Posters have tried to give you a different psychological reason why your sister may be behaving in this way.

foxotterhare · 19/09/2018 09:42

cheatingsister You think your sister is nothing but a bitch, it's clear. You have a choice. You can enjoy the anger or you can try to see it differently. You may still feel she's a bitch but there is always another side. As she's your sister, choosing not to consider this will leave you much poorer off and saddled with feelings of bitterness towards her. From someone whose sister is no longer here...try again.

woollyheart · 19/09/2018 10:21

Maybe you are being blinded by the apparent maturity of your sister at the age of 16. It sounds as though that was a turbulent time for her with the loss of a parent. It is not surprising that she may have looked to another adult for security and kindness.
She was not necessarily ready to make lifelong decisions.
You should at least give her the opportunity to give her side of the story.

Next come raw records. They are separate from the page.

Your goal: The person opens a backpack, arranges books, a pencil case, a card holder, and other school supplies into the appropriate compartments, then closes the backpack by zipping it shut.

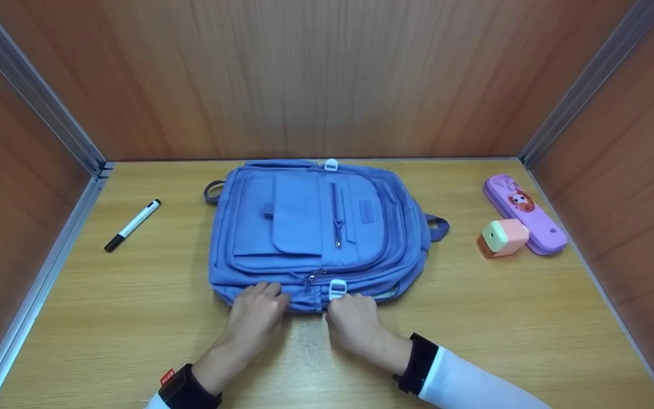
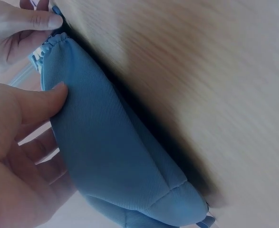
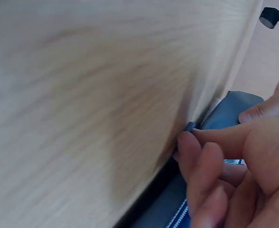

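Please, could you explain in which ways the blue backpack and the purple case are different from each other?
The blue backpack is much larger than the purple case. The backpack shows zips on its front, while the case bears a cartoon picture. The left hand and right hand grip the backpack's near side; neither touches the case. Both things lie on the table.
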The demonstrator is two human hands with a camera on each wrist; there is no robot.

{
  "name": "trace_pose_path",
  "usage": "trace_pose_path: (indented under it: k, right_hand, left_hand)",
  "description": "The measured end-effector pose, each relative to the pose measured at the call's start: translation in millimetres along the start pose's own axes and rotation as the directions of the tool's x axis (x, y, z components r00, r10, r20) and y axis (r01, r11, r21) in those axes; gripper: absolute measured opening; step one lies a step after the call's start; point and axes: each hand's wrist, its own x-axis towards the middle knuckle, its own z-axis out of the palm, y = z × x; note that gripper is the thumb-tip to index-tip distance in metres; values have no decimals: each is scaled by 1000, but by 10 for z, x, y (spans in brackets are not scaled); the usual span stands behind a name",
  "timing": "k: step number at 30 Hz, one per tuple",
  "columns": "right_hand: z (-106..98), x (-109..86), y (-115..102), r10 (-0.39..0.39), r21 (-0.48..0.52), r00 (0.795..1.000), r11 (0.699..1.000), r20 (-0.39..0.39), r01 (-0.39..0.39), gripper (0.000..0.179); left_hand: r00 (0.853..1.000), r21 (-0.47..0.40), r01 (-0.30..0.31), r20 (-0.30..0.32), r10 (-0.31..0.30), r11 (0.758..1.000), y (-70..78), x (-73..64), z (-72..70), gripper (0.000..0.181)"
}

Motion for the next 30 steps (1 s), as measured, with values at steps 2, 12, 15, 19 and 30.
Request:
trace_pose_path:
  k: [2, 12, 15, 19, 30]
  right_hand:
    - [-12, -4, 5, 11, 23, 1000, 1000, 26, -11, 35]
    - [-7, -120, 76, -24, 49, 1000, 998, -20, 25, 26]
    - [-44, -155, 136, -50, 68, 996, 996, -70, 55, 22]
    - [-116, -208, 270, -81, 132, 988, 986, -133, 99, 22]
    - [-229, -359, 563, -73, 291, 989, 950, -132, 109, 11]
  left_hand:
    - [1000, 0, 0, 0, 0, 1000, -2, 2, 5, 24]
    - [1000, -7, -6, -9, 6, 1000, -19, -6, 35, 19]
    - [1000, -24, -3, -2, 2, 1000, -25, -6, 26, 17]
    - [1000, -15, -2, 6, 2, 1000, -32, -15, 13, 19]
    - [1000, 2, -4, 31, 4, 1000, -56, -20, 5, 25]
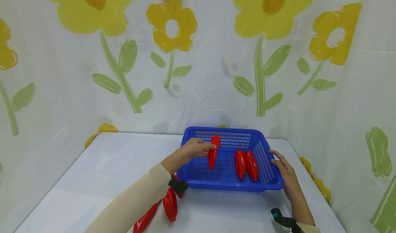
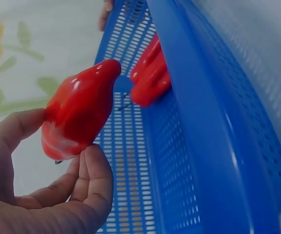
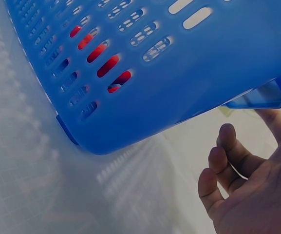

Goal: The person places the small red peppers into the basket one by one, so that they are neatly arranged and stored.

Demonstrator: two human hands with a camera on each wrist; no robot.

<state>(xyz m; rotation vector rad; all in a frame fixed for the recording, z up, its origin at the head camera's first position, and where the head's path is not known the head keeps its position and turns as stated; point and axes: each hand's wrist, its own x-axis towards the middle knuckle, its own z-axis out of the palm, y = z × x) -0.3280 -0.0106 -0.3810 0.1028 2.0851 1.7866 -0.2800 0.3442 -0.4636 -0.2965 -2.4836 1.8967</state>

MistressDeeCee · 20/09/2018 03:14

You won't tell him, because he's a family friend and somehow this relationship must benefit you and the rest of your family. You won't want to upset that applecart.

A family friend who knew your sister as a child, wants her when she reaches 15. I suspect there's wrong on both sides here, not least because you very invested in how much a saint of a man he is.

Tell him if you want. Do keep in mind that you can't force her to stay and be judged and punished in any way, by any of you.

Then again he may leave her. I don't know how you'll manage without him but best to look at all options since either way, things won't be as they were before.

DinahMorris · 20/09/2018 17:26

FWIW, it isn't the age gap that now that anyone is having issue with. It's the age gap at a young age and the manner in which they met. There is no getting past the fact that the difference in life experience between a 16yo and a 23yo is huge, regardless of how mature a 16yo appears to be. There's an inherent power imbalance in that which most people balk at.

That's why it seems likely to be relevant here. Cheating isn't okay, and she should leave. But i can see why she may not have a normal understanding of how to conduct a relationship.

amusedbush · 20/09/2018 17:36

I was 16 when I met my ex, who was 22. We got together a couple of weeks after my 17th birthday.

He was a virgin, I was not. I pursued him. There was definitely nothing creepy about it! I was very mature and we got on like a house on fire. We were together for three years.

Ennirem · 21/09/2018 11:23

amusedbush she wasn't sixteen when she met him she was 16 when they got together. He has known her since she was a little girl. It's all a bit victorian and Hmm imo.